後に、広元が公文所・政所において行政に専念するようになると、平盛時 (鎌倉幕府政所知家事)(政所知家事)・藤原広綱・藤原邦通らが右筆を務めた。
その後、征夷大将軍や執権のみならず、引付などの幕府の各機関にも右筆が置かれ、太田氏や三善氏などの官人の末裔がその任に当たるようになった。
基本的に室町幕府もこの制度を引き継いだが、次第に右筆の中から奉行人に任じられて発言力を増大させて、奉行衆(右筆方)と呼ばれる集団を構成するようになった。
なお、室町幕府では、行政実務を担当する計方右筆・公文書作成を担当する外右筆(とのゆうひつ)・作事造営を担当する作事右筆などと言った区別があった。
織豊政権
戦国時代_(日本)に入ると、戦時に必要な文書を発給するための右筆が戦にも同行するようになった。
戦国大名から統一政権を打ち立てた織田政権・豊臣政権の両政権では右筆衆(ゆうひつしゅう)の制が定められ、右筆衆が行政文書を作成するだけではなく、奉行・蔵入地代官などを兼務してその政策決定の過程から関与する場合もあった。
豊臣政権の五奉行であった石田三成・長束正家・増田長盛は元々豊臣秀吉の右筆衆出身であった。
他に右筆衆として著名なものに織田政権の明院良政・武井夕庵・楠長諳・松井友閑、豊臣政権の和久宗是・山中長俊・木下吉隆などがいる。
なお、後述のように豊臣政権の没落後、右筆衆の中には徳川政権によって右筆に登用されたものもおり、右筆衆という言葉は江戸幕府でも採用されている。
江戸幕府
戦国大名としての徳川氏にも右筆は存在したと考えられるが、徳川家康の三河国時代の右筆は家康の勢力拡大と天下掌握の過程で奉行・代官などの行政職や譜代大名などに採用されたために、江戸幕府成立時に採用されていた右筆は多くは旧室町幕府奉行衆の子弟(曾我尚祐)や関ヶ原の戦いで東軍を支持した豊臣政権の右筆衆(大橋重保)、関東地方平定時に家康に仕えた旧後北条氏の右筆(久保正俊)などであったと考えられている。
徳川将軍家のみならず、諸大名においても同じように家臣の中から右筆(祐筆)を登用するのが一般的であったが、館林藩から将軍に就任した徳川綱吉は、館林藩から自分の右筆を江戸城に入れて右筆業務を行わせた。
このため一般行政文書の作成・管理を行う既存の表右筆と将軍の側近として将軍の文書の作成・管理を行う奥右筆に分離することとなった。
当初は双方の右筆は対立関係にあったが、後に表右筆から奥右筆を選定する人事が一般化すると両者の棲み分けが進んだ。

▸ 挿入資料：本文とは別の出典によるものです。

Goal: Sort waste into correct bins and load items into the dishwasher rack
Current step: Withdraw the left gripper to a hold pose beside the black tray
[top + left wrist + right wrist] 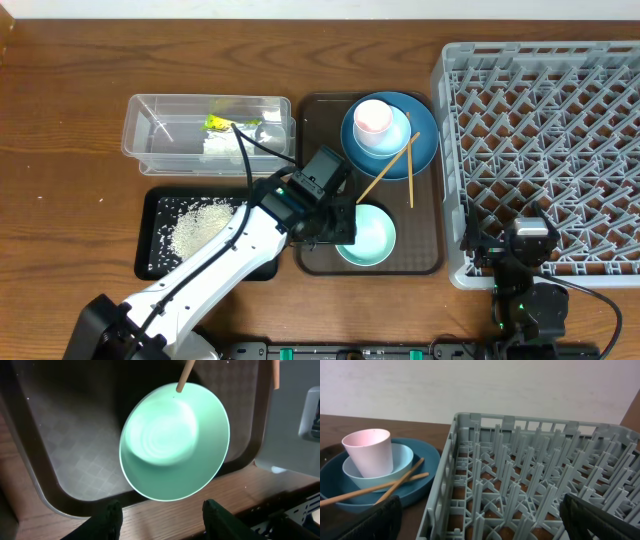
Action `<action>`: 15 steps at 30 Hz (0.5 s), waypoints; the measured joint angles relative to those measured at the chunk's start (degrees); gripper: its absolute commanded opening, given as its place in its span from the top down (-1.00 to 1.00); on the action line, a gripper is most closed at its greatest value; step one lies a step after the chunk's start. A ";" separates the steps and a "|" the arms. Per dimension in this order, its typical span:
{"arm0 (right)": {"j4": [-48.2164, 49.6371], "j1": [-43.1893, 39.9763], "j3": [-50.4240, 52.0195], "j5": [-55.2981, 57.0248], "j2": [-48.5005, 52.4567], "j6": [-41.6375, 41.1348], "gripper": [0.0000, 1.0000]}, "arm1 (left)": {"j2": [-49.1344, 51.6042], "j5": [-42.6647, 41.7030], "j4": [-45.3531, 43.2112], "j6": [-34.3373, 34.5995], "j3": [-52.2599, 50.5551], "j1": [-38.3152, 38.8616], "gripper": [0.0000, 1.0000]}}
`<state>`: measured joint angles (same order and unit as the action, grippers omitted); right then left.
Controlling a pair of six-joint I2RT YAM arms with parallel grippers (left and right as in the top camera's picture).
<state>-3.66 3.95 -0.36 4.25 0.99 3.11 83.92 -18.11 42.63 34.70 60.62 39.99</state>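
A mint-green bowl (368, 236) (175, 442) lies at the near end of the brown serving tray (320, 150). My left gripper (338, 228) (162, 516) stands open at the bowl's left rim, nothing between its fingers. On the blue plate (425, 145) (427, 475) sits the pale-blue bowl (402, 457) with the pink cup (373, 118) (370, 452) inside. The chopsticks (395, 165) (380, 487) lean off the plate. My right gripper (510, 232) (482, 520) hangs wide open over the near-left corner of the grey dishwasher rack (545, 130) (530, 460).
The clear tub (150, 135) at the back left holds the white tissue (222, 148) and the yellow-green wrapper (217, 123). In front of it, the flat black tray (150, 260) carries scattered rice (200, 225). The left arm reaches across this tray.
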 measured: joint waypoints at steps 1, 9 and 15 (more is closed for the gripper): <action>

奥右筆は将軍以外の他者と私的な関係を結ぶことを禁じられていたが、将軍への文書の取次ぎは側用人と奥右筆のみが出来る職務であった。
また奥右筆のために独立した御用部屋が設置され、老中・若年寄などから上げられた政策上の問題を将軍の指示によって調査・報告を行った。

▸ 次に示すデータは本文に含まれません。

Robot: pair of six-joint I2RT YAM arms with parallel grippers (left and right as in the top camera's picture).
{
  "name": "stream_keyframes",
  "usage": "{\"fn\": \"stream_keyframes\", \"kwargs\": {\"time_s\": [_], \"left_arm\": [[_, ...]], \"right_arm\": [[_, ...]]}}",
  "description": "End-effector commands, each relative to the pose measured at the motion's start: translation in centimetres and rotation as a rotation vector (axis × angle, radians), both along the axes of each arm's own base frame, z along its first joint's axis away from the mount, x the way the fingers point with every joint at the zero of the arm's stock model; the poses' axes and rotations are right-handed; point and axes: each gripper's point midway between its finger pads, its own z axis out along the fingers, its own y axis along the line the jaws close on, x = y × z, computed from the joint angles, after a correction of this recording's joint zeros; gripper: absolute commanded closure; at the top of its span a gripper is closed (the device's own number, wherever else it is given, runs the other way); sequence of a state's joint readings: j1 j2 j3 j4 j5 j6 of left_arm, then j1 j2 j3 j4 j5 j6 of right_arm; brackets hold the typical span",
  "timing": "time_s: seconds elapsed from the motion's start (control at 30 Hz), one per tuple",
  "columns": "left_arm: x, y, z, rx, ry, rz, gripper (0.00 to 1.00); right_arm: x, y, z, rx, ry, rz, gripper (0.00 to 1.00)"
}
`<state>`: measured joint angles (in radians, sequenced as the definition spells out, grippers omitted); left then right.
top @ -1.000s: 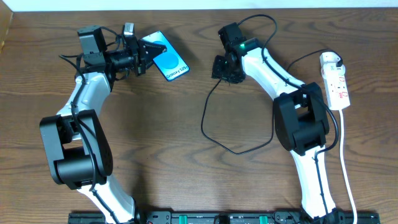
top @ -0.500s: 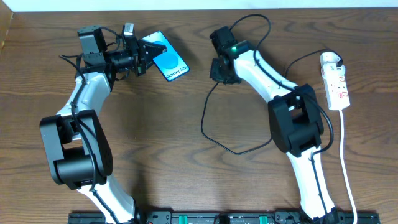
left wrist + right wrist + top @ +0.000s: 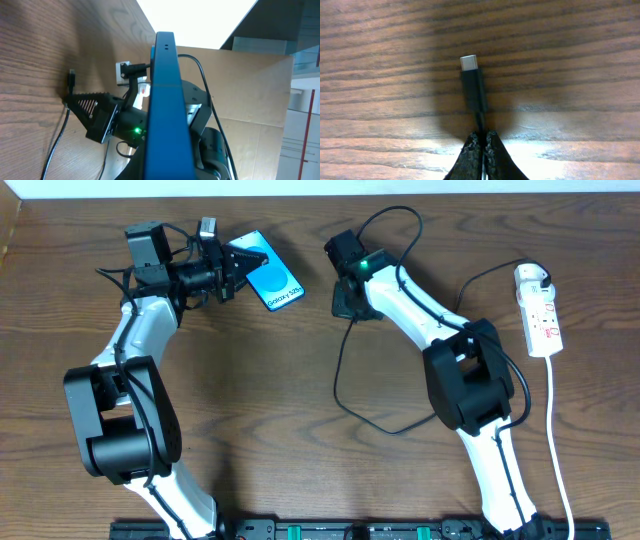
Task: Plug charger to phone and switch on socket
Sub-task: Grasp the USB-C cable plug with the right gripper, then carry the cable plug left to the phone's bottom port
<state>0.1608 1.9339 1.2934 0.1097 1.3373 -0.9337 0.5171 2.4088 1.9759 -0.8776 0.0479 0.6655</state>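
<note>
My left gripper (image 3: 243,264) is shut on one end of the phone (image 3: 273,280) and holds it at the back of the table, blue screen up. In the left wrist view the phone (image 3: 165,100) shows edge-on as a blue bar. My right gripper (image 3: 349,301) is shut on the charger (image 3: 339,370), a thin black cable, to the right of the phone and apart from it. In the right wrist view the closed fingers (image 3: 472,150) pinch the cable just behind the connector tip (image 3: 472,82), which points out over the wood. The socket (image 3: 540,310) lies at the far right.
The black cable loops across the middle of the table (image 3: 395,425) and arcs again behind the right arm (image 3: 395,212). The socket's white lead (image 3: 556,430) runs down the right edge. The right gripper (image 3: 95,117) and the connector tip (image 3: 72,78) also show past the phone in the left wrist view.
My right gripper has moved left towards the phone with the cable in it, and the cable loop has been dragged left with it. The left arm and the phone have not moved.
</note>
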Motion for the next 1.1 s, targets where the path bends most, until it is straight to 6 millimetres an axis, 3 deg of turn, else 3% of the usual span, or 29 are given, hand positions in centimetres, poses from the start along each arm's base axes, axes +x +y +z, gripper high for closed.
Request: {"fn": "stream_keyframes", "kwargs": {"time_s": [0.0, 0.23, 0.47, 0.8, 1.07], "left_arm": [[-0.6, -0.2, 1.5, -0.011, -0.053, -0.037, 0.93], [-0.6, -0.2, 1.5, -0.012, -0.053, -0.037, 0.93], [-0.6, -0.2, 1.5, -0.012, -0.053, -0.037, 0.93], [-0.7, -0.2, 1.5, -0.012, -0.053, -0.038, 0.93], [-0.9, -0.4, 1.7, -0.025, -0.054, -0.055, 0.93]], "right_arm": [[0.3, 0.0, -2.2, 0.041, 0.034, 0.049, 0.99], [0.9, 3.6, 0.7, 0.301, -0.009, 0.376, 0.99], [-1.3, 6.4, 8.5, 0.607, -0.115, 0.737, 0.99], [-3.4, 6.0, 15.3, 0.672, -0.188, 0.836, 0.99], [-4.6, 3.1, 20.3, 0.667, -0.220, 0.808, 0.99]]}}
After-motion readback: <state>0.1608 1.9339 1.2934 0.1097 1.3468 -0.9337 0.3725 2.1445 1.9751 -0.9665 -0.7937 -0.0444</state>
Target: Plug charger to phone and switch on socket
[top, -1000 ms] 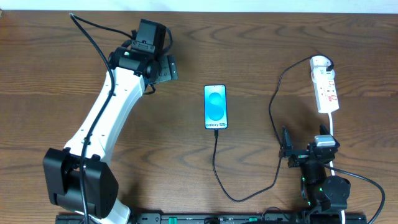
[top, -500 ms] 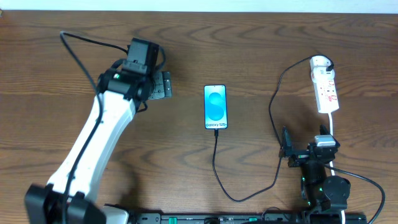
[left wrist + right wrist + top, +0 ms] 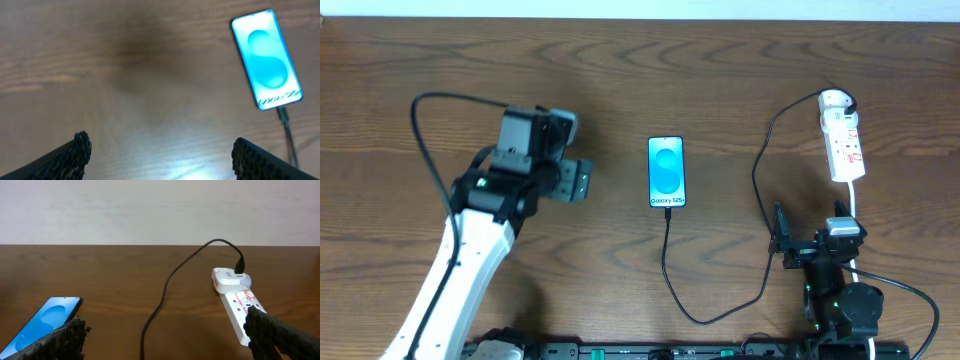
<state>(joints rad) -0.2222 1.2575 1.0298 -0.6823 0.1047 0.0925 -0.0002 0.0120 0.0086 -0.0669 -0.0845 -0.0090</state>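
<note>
Plainly, the phone (image 3: 667, 172) lies apart from the left pincer (image 3: 582, 181).

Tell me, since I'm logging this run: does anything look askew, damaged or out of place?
Nothing stands out. The phone lies flat and lit, the charger cable runs loosely from its lower end to the power strip, which looks intact.

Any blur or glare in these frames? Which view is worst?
Left wrist: worst. It is soft all over, the phone screen blooms, and there is pale glare on the table near the bottom edge with a dark shadow patch above. Overhead: sharp and evenly lit, phone text legible. Right wrist: socket and charger crisp; its own fingers dark and defocused.
</note>
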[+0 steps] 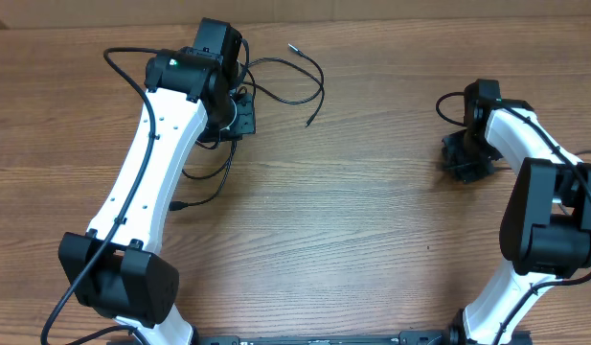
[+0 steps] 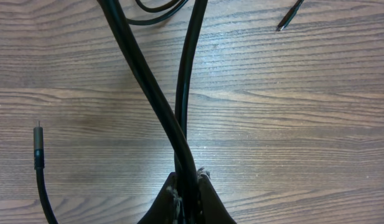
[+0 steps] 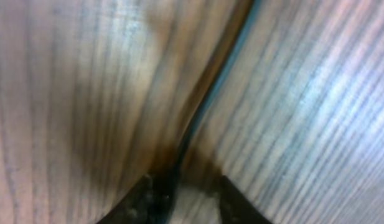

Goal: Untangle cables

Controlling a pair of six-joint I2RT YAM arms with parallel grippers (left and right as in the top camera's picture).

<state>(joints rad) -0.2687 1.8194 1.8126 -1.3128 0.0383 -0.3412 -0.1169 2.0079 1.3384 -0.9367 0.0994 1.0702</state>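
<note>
Thin black cables (image 1: 287,84) loop on the wooden table by the left arm, with loose ends (image 1: 308,122) to the right. Another plug end (image 1: 176,204) lies below. My left gripper (image 1: 234,113) is shut on two cable strands (image 2: 155,93) that run up and away from its jaws (image 2: 188,182). A plug (image 2: 37,144) lies at the left of the left wrist view. My right gripper (image 1: 465,158) is low on the table at the right. In the blurred right wrist view, a thin dark cable (image 3: 207,99) runs down against the left finger (image 3: 148,196). There the right gripper (image 3: 192,186) still shows a narrow gap.
The wooden table (image 1: 372,240) stretches between the two arms. Thicker black wires (image 1: 123,67) run along the left arm, and another (image 1: 448,101) sits by the right arm's wrist.
</note>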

このために、大藩の大名、江戸城を陰で仕切る大奥の首脳でも奥右筆との対立を招くことは自己の地位を危うくする危険性を孕んでいた。
このため、奥右筆の周辺には金品に絡む問題も生じたと言われている。
一方、表右筆は待遇は奥右筆よりも一段下がり、機密には関わらず、判物・朱印状などの一般の行政文書の作成や諸大名の分限帳や旗本・御家人などの名簿を管理した。